HOUSTON, Texas – When former Enron CEO Kenneth Lay and former Secretary of State James Baker welcomed Mikhail Gorbachev to Houston in 1997 to receive the Enron Prize for Distinguished Public Service, more was at stake than toasting corporate America’s victory in the Cold War.
Russia and the Central Asian Republics of the former USSR have the world’s second largest proven reserves of oil and gas. Russia also has the world’s largest electric power grid.
All of it was socialized, owned and developed by the skill and toil of Soviet oil and gas workers, miners, hydroelectric and power station workers. Grabbing those energy resources would be theft on a scale that exceeds all Enron’s global privatization scams rolled together.
On hand at Rice University’s James A. Baker III Institute for Public Policy for the three-day celebration were Henry Kissinger, Warren Christopher, Cyrus Vance and Baker – all former secretaries of state. Baker told the crowd that Gorbachev had “demonstrated incredible personal and political courage” in his role in the downfall of the Soviet Union.
Lay was equally fulsome. Gorbachev is “one of a handful of people alive today who literally changed the world.” He handed Gorbachev a check for $250,000, as if to say, “cheap at the price.”
Four months later, Feb. 2, 1998, Lay flew to Davos, Switzerland, to attend the World Economic Forum. He met there with Boris Brevnov, chairman of Russia’s Unified Electricity Systems (UES).
They signed a “10-year strategic alliance” and agreed on terms of a $55 million joint financing project “as the first transaction under the alliance.” Said Brevnov,
“This alliance with Enron will enable UES to combine our experience in power generation, transmission, marketing and distribution to identify joint projects in Russia, Europe and Central Asia.”
Lay called the agreement “an important step in Enron’s relationship with UES.” UES is the world’s largest electric power utility, generating nearly 20 percent of Russia’s electricity. It owns majority equity in 52 of Russia’s regional electrical companies.
On April 15, 1999, Lay and Baker conferred the Enron Prize on Eduard Shevardnadze, president of the Republic of Georgia. Again, the cliches poured out. The former Soviet foreign minister was a “leader of the democratic reform movements” in the Soviet Union.
“He directed the policies that led to the withdrawal of Soviet troops from Afghanistan” and the “reunification of Germany,” said Baker. Now he has “launched democratic and economic reforms that restored political stability, economic growth and increased cooperation throughout the region.”
Georgia is one possible route for an oil and gas pipeline from the Caspian Sea and the Central Asian Republics to western Europe. This is a project dear to the hearts of oil and gas corporations, the real motive for the flattery that rained down on Shevardnadze.
George W. Bush was governor of Texas while these celebrations gushed forth.

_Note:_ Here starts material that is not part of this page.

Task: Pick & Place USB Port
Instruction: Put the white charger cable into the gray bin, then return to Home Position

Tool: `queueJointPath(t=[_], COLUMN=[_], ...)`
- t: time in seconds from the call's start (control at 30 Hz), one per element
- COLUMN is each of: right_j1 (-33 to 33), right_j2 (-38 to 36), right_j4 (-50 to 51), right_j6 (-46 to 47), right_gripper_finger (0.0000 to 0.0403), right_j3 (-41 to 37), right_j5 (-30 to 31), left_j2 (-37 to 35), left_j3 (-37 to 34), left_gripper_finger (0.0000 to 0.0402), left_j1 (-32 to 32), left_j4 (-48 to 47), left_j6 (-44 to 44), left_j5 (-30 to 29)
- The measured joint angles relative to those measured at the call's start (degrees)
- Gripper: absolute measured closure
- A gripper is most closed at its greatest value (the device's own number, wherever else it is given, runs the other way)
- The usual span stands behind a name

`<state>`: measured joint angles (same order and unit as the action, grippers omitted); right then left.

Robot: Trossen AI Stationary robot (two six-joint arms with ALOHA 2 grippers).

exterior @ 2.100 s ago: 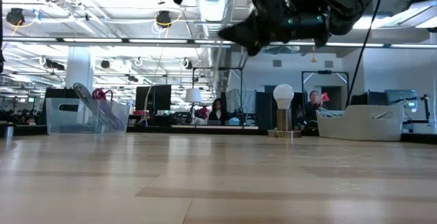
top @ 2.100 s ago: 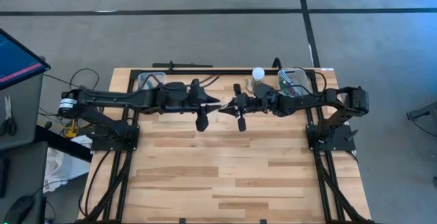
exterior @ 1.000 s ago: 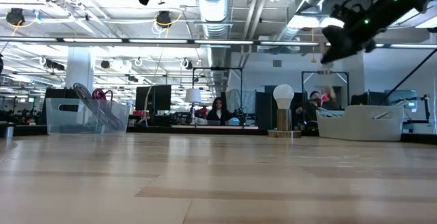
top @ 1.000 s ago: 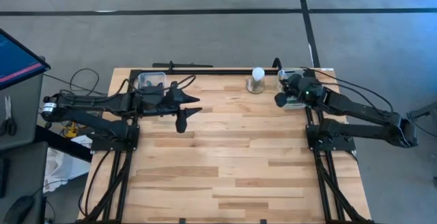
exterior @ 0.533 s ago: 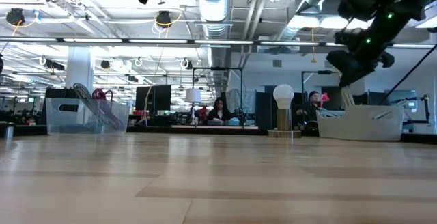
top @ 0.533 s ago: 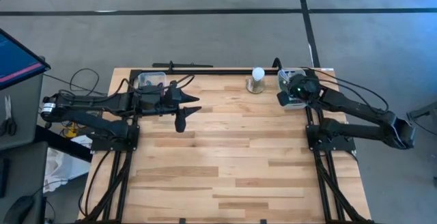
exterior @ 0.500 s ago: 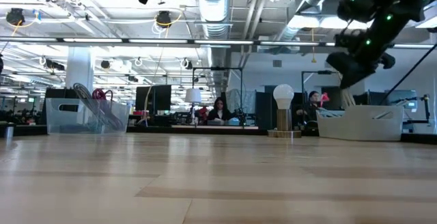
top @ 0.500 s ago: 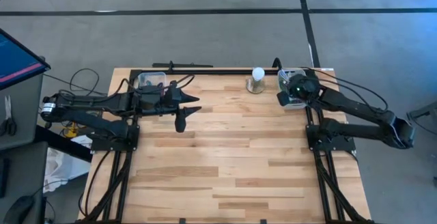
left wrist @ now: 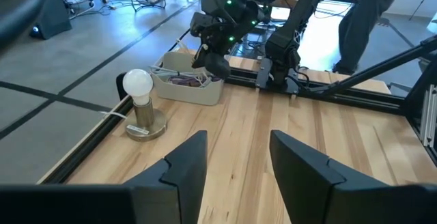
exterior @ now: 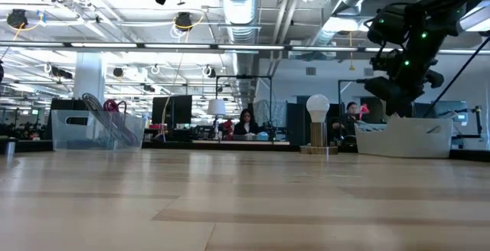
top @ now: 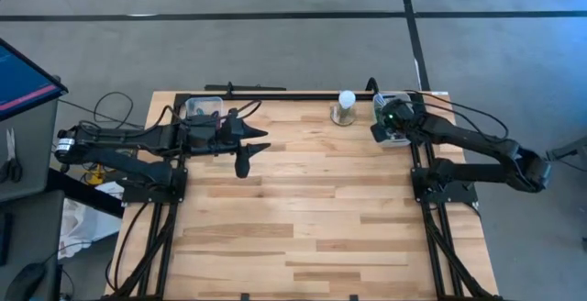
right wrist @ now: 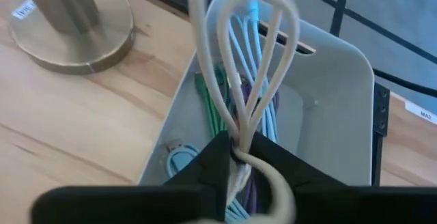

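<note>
My right gripper (top: pixel 383 127) hangs over the light grey bin (right wrist: pixel 331 94) at the table's far right corner and is shut on a cream cable (right wrist: pixel 235 53) gathered in loops. The bin, seen also in the low view (exterior: pixel 402 138), holds green, purple and light blue cables (right wrist: pixel 263 108). In the left wrist view the right gripper (left wrist: pixel 215 63) stands just above the bin (left wrist: pixel 188 87). My left gripper (top: pixel 248 152) hovers open above the table's left-centre, touching nothing; its fingers (left wrist: pixel 184 166) frame bare wood. My right gripper pinches the cream cable's bunched loops (right wrist: pixel 239 128) between its two fingers, several strands together. The fingers come from above, slanting down into the bin. The loops reach out past the fingertips over the bin's cables, and one strand (right wrist: pixel 273 183) curls back toward the wrist.
A white bulb on a round brass base (top: pixel 346 106) stands at the far edge just left of the grey bin. A clear bin with cables (top: pixel 204 108) sits at the far left corner. The wooden table top (top: pixel 303 218) spreads toward the near edge.
My right gripper has come down from high above the far right corner toward the grey bin, carrying the cream cable, and has tipped further downward. The left arm has kept still.
</note>
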<state>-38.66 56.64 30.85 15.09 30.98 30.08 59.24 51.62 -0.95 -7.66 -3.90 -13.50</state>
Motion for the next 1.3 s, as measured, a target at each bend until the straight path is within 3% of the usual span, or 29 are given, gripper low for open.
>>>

Some of the Lay-Bush correspondence during those years has just been released in Austin. In one April 1997 letter, Lay reminds Bush of a scheduled reception at the governor’s mansion for a dignitary from Uzbekistan.

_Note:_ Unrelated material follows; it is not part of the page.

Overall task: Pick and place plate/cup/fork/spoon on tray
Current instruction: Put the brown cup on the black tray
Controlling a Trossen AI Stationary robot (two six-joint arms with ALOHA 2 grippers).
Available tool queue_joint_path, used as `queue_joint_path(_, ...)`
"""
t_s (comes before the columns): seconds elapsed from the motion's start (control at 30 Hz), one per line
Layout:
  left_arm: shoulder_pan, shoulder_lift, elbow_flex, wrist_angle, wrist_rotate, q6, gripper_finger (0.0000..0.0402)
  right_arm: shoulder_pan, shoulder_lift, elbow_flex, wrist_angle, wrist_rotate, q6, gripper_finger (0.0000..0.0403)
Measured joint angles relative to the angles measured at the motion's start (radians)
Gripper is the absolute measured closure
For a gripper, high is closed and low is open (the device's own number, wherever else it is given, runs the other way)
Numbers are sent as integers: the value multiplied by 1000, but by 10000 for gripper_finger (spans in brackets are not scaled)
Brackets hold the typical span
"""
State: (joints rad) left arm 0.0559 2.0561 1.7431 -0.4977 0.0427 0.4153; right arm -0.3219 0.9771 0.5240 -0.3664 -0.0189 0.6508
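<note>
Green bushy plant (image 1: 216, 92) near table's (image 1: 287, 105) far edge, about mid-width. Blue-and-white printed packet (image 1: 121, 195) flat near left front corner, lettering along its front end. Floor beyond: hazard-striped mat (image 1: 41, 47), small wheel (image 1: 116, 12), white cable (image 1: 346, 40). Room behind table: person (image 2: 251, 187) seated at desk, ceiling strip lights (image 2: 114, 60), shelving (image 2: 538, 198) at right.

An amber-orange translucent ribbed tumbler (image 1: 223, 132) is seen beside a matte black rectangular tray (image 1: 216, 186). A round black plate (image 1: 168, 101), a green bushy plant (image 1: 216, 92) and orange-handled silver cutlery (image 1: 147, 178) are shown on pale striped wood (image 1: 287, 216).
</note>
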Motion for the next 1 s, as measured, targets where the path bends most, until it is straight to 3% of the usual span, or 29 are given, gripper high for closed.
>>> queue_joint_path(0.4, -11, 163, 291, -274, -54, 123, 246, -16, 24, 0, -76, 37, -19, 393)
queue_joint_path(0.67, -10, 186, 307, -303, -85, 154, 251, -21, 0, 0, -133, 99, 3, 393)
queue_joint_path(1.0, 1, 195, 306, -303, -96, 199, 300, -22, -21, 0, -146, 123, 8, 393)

Lay noted that Enron has just signed a $2 billion deal to develop and transport natural gas in Uzbekistan. “I know you and Ambassador Safaev will have a productive meeting which will result in a friendship between Texas and Uzbekistan,” said Lay’s note.
Two years later, Lay wrote asking Gov. Bush to meet with the prime minister of Romania during his visit to Houston. Lay noted that Enron had recently finalized a joint venture to market natural gas in Romania with its rich Ploesti oil fields.
Founded in 1985, Enron was a “new kid on the block” compared with behind-the-scenes partners, such as Citicorp, J.P. Morgan Chase, Chevron, General Electric Capital Services and the Bechtel Group, that provided the main capital backing for Enron’s global ventures.
Enron also required the full political, financial, diplomatic and military muscle of the Pentagon, the State Department and Department of Justice to carry out their global dealmaking. Thus Secretary of State Colin Powell, the first winner of the Enron Prize, twisted the arm of Russian President Vladimir Putin to endorse the building of permanent U.S. military bases in Uzbekistan, Kazakhstan and other Central Asian countries.
Hiding the “oil-gas-electricity” connection in these diplomatic and military maneuvers in Central Asia is one of the reasons Bush and Vice President Dick Cheney are claiming “executive privilege” and refusing to turn over to the General Accounting Office records of Cheney’s Energy Policy Task Force.
It is also one reason Lay has “taken the Fifth” in refusing to testify on the Enron debacle. Neither Lay nor Bush and Cheney want the people to see oil and gas profits in Bush’s foray into Afghanistan and his “war on terrorism.”